§ **Assigned task**: Return verbatim all lines from the first one in the records to the line with "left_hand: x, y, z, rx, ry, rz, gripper", both ends kept.
*** Given records ***
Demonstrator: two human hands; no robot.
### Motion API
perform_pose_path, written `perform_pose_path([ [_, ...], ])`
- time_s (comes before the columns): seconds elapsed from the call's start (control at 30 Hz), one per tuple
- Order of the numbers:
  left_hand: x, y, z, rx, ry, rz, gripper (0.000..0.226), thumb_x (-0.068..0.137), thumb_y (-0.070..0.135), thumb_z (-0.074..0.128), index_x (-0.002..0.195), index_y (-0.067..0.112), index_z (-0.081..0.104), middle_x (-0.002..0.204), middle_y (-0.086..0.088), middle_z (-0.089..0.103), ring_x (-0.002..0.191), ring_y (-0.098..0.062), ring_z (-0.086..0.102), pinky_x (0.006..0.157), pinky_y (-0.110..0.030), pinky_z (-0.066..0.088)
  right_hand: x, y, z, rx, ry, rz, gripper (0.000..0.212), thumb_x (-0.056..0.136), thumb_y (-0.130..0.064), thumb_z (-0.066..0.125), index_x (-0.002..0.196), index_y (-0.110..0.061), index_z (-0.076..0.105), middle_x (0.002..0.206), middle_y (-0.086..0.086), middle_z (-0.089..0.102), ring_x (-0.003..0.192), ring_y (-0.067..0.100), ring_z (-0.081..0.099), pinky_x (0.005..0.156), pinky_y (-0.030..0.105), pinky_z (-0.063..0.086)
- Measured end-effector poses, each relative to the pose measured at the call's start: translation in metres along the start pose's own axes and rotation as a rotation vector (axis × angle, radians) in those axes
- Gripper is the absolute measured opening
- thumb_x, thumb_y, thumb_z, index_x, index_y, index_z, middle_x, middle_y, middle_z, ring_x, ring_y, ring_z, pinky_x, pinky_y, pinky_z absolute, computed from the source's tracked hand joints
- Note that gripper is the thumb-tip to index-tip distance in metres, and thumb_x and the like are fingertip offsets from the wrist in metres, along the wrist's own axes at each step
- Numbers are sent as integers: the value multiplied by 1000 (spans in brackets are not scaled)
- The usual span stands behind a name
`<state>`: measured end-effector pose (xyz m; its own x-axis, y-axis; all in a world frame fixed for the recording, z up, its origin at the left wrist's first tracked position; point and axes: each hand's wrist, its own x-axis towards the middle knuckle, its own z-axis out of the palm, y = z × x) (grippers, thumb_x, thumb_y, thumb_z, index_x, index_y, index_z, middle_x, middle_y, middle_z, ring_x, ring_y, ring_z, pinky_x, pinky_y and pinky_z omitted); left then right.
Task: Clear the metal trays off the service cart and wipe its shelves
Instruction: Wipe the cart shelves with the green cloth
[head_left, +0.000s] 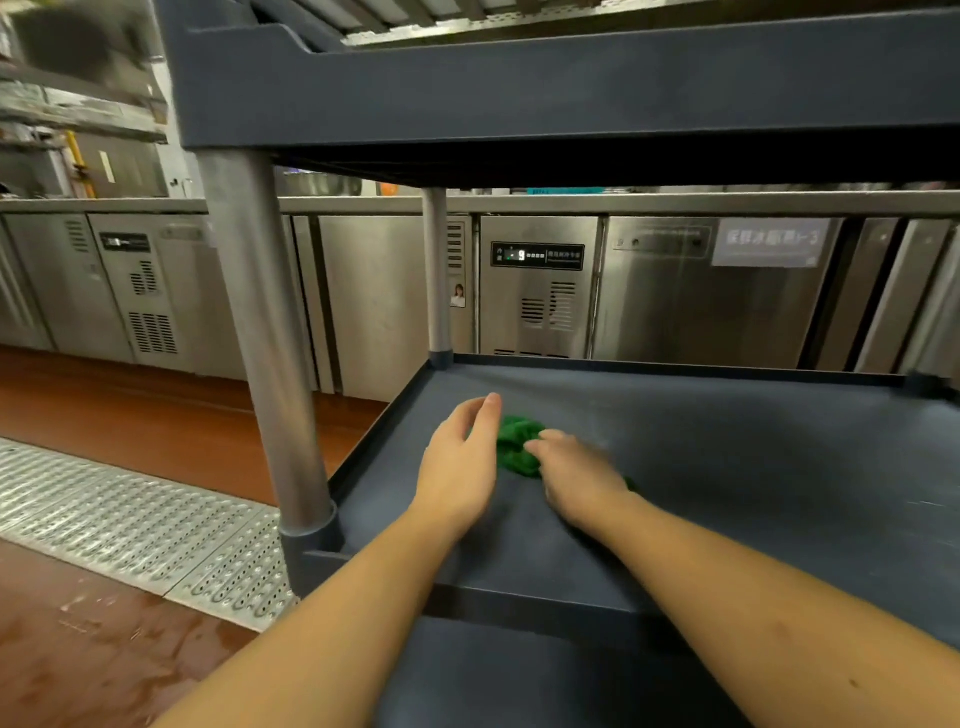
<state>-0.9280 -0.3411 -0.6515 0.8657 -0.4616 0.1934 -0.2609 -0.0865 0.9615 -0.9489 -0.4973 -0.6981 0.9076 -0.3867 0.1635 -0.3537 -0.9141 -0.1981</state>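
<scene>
Two forearms are seen reaching up from the bottom of the frame onto the cart's middle shelf (727, 467). The left hand (460, 467) is held open just left of centre, fingers relaxed and nothing in it; whether it touches the shelf cannot be told. The right hand (582, 478), blurred, is laid over the green cloth (514, 447) with its fingers bent down onto it, so the cloth is judged to be gripped. The cloth is bunched between the two hands, mostly under and ahead of the right fingertips. Corners along the raised lip could be missed if the cloth is kept bunched, and knuckles could be knocked on the near post (270, 338) by a wide stroke. Higher up, metal slats (467, 15), perhaps trays, are seen above the upper shelf (519, 93). Steel counters (675, 291) are seen beyond.
</scene>
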Motion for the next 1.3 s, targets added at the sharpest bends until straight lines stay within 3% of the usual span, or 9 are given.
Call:
perform_pose_path([
  [0.13,-6,8,31,4,-55,-8,46,99,48,36,138,25,46,120,15,46,110,-2,38,94,-21,25,-20,76,-22,-122,12,119,32,97,-14,39,126,-14,54,129,11,50,114,33,52,94,42,47],
  [0.27,-12,13,74,14,-140,-16,44,98,51,35,130,27,53,126,10,54,122,-15,47,98,-28,31,-48,160,-46,-130,28,255,31,96,-13,42,123,-20,57,127,7,53,109,29,55,93,42,47],
  [0.47,-26,25,148,-3,-253,-31,46,98,52,36,136,28,49,127,12,49,120,-9,42,97,-24,26,-111,267,-88,-141,36,521,40,96,-10,46,135,-19,50,131,12,55,112,31,57,95,41,48],
  [0.6,-36,37,190,4,-314,-4,45,98,50,37,135,27,51,122,11,51,128,-13,42,94,-20,24,-159,322,-110,-147,126,629,40,93,-10,50,132,-17,55,130,15,58,112,35,59,94,45,50],
  [0.73,-41,42,218,-8,-369,-2,44,98,50,37,134,29,52,138,7,51,130,-14,42,93,-20,23,-195,344,-123,-168,180,748,40,93,-11,52,132,-17,56,131,16,58,109,35,60,89,39,50],
  [0.97,-45,43,227,-66,-444,-3,44,99,52,33,133,32,52,135,8,50,129,-14,42,93,-23,25,-202,312,-112,-159,256,784,39,88,-8,52,125,-15,61,117,18,64,101,37,63,86,42,53],
  [1.1,-43,41,212,-101,-452,10,43,99,51,33,131,31,53,121,12,51,120,-8,44,92,-22,25,-193,256,-92,-173,231,618,42,87,-9,51,127,-18,60,129,9,60,110,35,59,90,41,50],
  [1.2,-35,35,192,-114,-420,22,46,99,50,33,136,28,51,138,6,51,129,-13,43,94,-23,26,-180,202,-79,-118,235,499,41,89,-11,52,128,-20,60,132,6,59,117,33,56,97,41,46],
  [1.3,-28,29,165,-121,-359,18,47,100,49,34,136,24,51,138,1,50,125,-15,44,93,-24,27,-155,140,-63,-21,242,360,40,89,-15,55,128,-22,61,132,3,60,120,28,55,100,38,44],
])
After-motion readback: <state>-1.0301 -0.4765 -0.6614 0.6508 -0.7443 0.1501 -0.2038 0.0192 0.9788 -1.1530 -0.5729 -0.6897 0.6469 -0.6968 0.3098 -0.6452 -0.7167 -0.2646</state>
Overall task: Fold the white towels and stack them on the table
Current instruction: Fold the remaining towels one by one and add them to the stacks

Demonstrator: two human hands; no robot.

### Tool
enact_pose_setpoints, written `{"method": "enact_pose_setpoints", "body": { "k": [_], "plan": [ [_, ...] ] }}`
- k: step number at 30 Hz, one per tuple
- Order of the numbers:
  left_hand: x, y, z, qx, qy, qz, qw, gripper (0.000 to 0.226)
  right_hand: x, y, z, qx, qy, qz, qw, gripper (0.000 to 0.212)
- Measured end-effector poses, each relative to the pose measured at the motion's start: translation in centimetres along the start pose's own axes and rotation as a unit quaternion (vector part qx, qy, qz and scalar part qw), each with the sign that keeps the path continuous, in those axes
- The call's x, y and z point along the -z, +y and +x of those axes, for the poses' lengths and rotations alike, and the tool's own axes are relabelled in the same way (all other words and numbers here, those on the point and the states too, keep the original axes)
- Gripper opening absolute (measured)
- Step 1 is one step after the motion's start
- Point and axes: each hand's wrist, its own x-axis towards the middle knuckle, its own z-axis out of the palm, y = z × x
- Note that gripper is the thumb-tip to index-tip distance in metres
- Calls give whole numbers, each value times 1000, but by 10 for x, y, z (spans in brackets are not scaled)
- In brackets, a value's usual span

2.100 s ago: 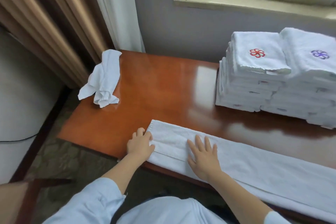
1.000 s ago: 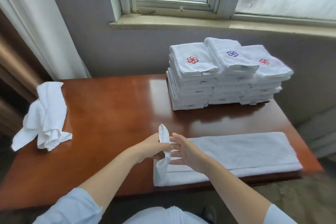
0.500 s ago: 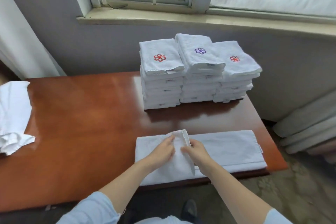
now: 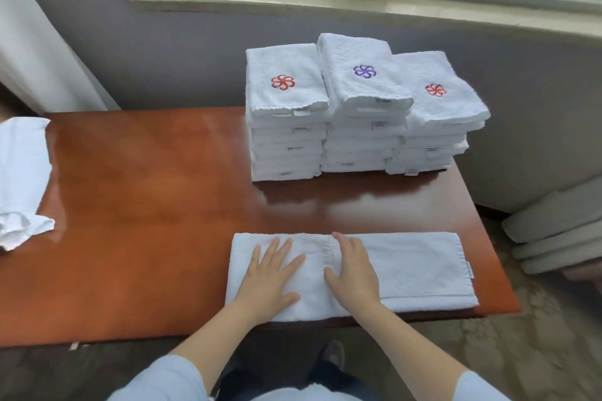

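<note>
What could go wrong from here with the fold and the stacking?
1. The towel lies along the table's near edge, its front hem about at the lip; both hands press flat on its left part, so a push toward the body might slide it off.
2. The middle stack stands tallest and its top towel overhangs; adding another there may tip it.
3. The unfolded towel at the table's left end lies partly out of view and may hang off the edge.
</note>
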Motion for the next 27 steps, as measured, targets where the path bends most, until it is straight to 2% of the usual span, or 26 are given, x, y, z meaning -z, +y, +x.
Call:
{"method": "enact_pose_setpoints", "body": {
  "k": [1,3,6,13,16,19,23,27],
  "plan": [
    [-2,0,2,-5,-2,5,1000,78,0,2,0,58,-9,-36,998,70],
    [-3,0,5,-12,-11,3,1000,86,-2,8,2,122,-92,-89,984,81],
    [-1,-1,10,-12,-38,7,999,95,-9,19,7,114,-209,-146,960,101],
    [18,8,29,32,-118,11,992,117,-12,29,17,128,-235,-164,950,114],
    [22,15,35,50,-138,14,989,120,0,35,13,136,-212,-121,960,103],
    [29,23,42,36,-119,9,992,112,19,49,4,96,-156,-80,980,88],
    [48,54,67,-29,-79,-15,996,95,39,75,-9,-17,-60,-64,996,75],
    [65,94,99,-86,-61,-54,993,80,57,106,-21,-131,33,-84,987,66]
  ]
}}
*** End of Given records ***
§ **Completed task**:
Demonstrator: two human hands; no robot.
### Motion API
perform_pose_path, written `perform_pose_path([ [_, ...], ])`
- time_s (comes before the columns): seconds elapsed from the call's start (control at 30 Hz), one per tuple
- Order of the numbers:
  left_hand: x, y, z, rx, ry, rz, gripper (0.000..0.226), thumb_x (-0.068..0.137), thumb_y (-0.070..0.135), thumb_z (-0.074..0.128), index_x (-0.002..0.195), index_y (-0.067..0.112), index_z (-0.081..0.104), middle_x (-0.002..0.204), middle_y (-0.086..0.088), middle_z (-0.089..0.103), ring_x (-0.002..0.191), ring_y (-0.098..0.062), ring_z (-0.086..0.102), pinky_x (0.006..0.157), pinky_y (-0.110..0.030), pinky_z (-0.066..0.088)

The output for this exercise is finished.